=== Section Start ===

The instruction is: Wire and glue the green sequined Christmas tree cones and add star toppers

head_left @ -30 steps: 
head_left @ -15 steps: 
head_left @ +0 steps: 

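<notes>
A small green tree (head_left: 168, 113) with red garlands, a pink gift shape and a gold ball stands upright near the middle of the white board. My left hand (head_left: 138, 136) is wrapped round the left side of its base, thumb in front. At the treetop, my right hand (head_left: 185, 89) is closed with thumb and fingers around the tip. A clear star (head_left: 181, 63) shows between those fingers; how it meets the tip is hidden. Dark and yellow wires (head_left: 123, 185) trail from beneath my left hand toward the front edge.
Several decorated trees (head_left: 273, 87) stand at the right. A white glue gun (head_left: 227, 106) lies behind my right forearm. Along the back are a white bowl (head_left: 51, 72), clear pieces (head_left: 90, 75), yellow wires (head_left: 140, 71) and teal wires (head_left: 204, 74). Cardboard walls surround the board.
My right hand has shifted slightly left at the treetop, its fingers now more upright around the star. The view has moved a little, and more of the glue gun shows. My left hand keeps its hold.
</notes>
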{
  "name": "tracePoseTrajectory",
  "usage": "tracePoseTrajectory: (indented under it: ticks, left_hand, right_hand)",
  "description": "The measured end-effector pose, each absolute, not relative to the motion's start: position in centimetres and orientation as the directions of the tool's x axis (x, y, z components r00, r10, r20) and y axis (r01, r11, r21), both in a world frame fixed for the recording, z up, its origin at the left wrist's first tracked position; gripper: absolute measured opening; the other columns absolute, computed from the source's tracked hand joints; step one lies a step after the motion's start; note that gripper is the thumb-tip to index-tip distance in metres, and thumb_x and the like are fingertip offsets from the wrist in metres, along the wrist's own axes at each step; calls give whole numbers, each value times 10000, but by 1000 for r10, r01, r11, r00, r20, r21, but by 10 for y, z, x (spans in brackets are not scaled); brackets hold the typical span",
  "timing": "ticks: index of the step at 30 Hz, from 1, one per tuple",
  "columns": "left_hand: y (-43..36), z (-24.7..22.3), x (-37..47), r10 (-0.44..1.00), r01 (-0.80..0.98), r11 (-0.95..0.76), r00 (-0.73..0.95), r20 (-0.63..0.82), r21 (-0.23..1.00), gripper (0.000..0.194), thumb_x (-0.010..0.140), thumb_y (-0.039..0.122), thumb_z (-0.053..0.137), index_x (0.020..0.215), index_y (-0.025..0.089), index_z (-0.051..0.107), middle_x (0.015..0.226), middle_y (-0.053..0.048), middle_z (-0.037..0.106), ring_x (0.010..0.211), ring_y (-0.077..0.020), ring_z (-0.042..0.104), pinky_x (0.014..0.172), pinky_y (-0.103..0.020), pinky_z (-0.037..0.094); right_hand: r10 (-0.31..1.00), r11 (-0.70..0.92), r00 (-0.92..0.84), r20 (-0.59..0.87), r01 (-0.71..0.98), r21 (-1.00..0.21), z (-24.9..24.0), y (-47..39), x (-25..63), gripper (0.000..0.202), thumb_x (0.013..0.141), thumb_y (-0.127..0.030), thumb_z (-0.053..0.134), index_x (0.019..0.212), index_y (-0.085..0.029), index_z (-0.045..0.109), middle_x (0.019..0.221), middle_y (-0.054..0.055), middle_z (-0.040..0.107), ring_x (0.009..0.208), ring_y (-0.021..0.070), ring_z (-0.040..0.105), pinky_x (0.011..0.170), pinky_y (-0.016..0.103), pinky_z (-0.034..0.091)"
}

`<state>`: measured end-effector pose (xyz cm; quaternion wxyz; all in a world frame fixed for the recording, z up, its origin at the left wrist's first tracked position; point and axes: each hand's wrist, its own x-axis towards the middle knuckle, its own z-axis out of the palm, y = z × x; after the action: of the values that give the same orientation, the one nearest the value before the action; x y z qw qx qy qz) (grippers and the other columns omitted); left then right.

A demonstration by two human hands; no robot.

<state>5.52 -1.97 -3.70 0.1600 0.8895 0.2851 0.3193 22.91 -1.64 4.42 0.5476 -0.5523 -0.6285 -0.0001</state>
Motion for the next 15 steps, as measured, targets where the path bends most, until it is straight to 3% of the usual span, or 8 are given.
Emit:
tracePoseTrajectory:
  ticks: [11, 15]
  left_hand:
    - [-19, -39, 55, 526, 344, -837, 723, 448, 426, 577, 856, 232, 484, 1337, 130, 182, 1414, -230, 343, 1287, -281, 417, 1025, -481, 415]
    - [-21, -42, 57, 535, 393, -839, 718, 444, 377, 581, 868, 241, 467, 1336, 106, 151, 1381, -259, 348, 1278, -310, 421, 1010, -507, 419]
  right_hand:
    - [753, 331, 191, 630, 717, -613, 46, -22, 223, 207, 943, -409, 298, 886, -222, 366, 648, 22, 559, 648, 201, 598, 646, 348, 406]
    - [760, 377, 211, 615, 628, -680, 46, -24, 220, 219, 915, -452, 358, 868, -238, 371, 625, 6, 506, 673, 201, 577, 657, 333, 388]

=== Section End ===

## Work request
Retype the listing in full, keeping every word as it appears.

## Answer section
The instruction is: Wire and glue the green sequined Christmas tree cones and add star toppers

head_left @ -30 steps: 
head_left @ -15 steps: 
head_left @ +0 steps: 

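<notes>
A small green tree (head_left: 168, 113) with red garlands, a pink gift shape and a gold ball stands upright near the middle of the white board. My left hand (head_left: 138, 136) is wrapped round the left side of its base, thumb in front. At the treetop, my right hand (head_left: 185, 89) is closed with thumb and fingers around the tip. A clear star (head_left: 181, 63) shows between those fingers; how it meets the tip is hidden. Dark and yellow wires (head_left: 123, 185) trail from beneath my left hand toward the front edge.
Several decorated trees (head_left: 273, 87) stand at the right. A white glue gun (head_left: 227, 106) lies behind my right forearm. Along the back are a white bowl (head_left: 51, 72), clear pieces (head_left: 90, 75), yellow wires (head_left: 140, 71) and teal wires (head_left: 204, 74). Cardboard walls surround the board.
My right hand has shifted slightly left at the treetop, its fingers now more upright around the star. The view has moved a little, and more of the glue gun shows. My left hand keeps its hold.
</notes>
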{
  "name": "tracePoseTrajectory",
  "usage": "tracePoseTrajectory: (indented under it: ticks, left_hand, right_hand)",
  "description": "The measured end-effector pose, each absolute, not relative to the motion's start: position in centimetres and orientation as the directions of the tool's x axis (x, y, z components r00, r10, r20) and y axis (r01, r11, r21), both in a world frame fixed for the recording, z up, its origin at the left wrist's first tracked position; gripper: absolute measured opening; the other columns absolute, computed from the source's tracked hand joints; step one lies a step after the motion's start; note that gripper is the thumb-tip to index-tip distance in metres, and thumb_x and the like are fingertip offsets from the wrist in metres, along the wrist's own axes at each step; calls give whole numbers, each value times 10000, but by 1000 for r10, r01, r11, r00, r20, r21, but by 10 for y, z, x (spans in brackets are not scaled); brackets hold the typical span",
  "timing": "ticks: index of the step at 30 Hz, from 1, one per tuple",
  "columns": "left_hand: y (-43..36), z (-24.7..22.3), x (-37..47), r10 (-0.44..1.00), r01 (-0.80..0.98), r11 (-0.95..0.76), r00 (-0.73..0.95), r20 (-0.63..0.82), r21 (-0.23..1.00), gripper (0.000..0.194), thumb_x (-0.010..0.140), thumb_y (-0.039..0.122), thumb_z (-0.053..0.137), index_x (0.020..0.215), index_y (-0.025..0.089), index_z (-0.051..0.107), middle_x (0.015..0.226), middle_y (-0.053..0.048), middle_z (-0.037..0.106), ring_x (0.010..0.211), ring_y (-0.077..0.020), ring_z (-0.042..0.104), pinky_x (0.014..0.172), pinky_y (-0.103..0.020), pinky_z (-0.037..0.094); right_hand: r10 (-0.31..1.00), r11 (-0.70..0.92), r00 (-0.92..0.84), r20 (-0.59..0.87), r01 (-0.71..0.98), r21 (-1.00..0.21), z (-24.9..24.0), y (-47..39), x (-25..63), gripper (0.000..0.202), thumb_x (0.013..0.141), thumb_y (-0.127..0.030), thumb_z (-0.053..0.134), index_x (0.019..0.212), index_y (-0.085..0.029), index_z (-0.045..0.109), middle_x (0.019..0.221), middle_y (-0.054..0.055), middle_z (-0.040..0.107), ring_x (0.009..0.208), ring_y (-0.021..0.070), ring_z (-0.040..0.105), pinky_x (0.011..0.170), pinky_y (-0.016..0.103), pinky_z (-0.034..0.091)"
}

`<state>`: measured end-effector pose (xyz cm; quaternion wxyz; all in a world frame fixed for the recording, z up, its origin at the left wrist's first tracked position; point and axes: each hand's wrist, its own x-axis towards the middle knuckle, its own z-axis out of the palm, y = z × x; after the action: of the values that give the same orientation, the one nearest the value before the action; x y z qw qx qy qz) (grippers and the other columns omitted); left then right.

A demonstration by two human hands; no robot.

<state>5.52 -1.97 -3.70 0.1600 0.8895 0.2851 0.3193 22.91 -1.64 4.42 0.5476 -0.5523 -0.6285 -0.0001</state>
Motion for the next 15 steps, as measured, targets where the path bends most, until it is straight to 3% of the usual span, or 8 are given.
Emit:
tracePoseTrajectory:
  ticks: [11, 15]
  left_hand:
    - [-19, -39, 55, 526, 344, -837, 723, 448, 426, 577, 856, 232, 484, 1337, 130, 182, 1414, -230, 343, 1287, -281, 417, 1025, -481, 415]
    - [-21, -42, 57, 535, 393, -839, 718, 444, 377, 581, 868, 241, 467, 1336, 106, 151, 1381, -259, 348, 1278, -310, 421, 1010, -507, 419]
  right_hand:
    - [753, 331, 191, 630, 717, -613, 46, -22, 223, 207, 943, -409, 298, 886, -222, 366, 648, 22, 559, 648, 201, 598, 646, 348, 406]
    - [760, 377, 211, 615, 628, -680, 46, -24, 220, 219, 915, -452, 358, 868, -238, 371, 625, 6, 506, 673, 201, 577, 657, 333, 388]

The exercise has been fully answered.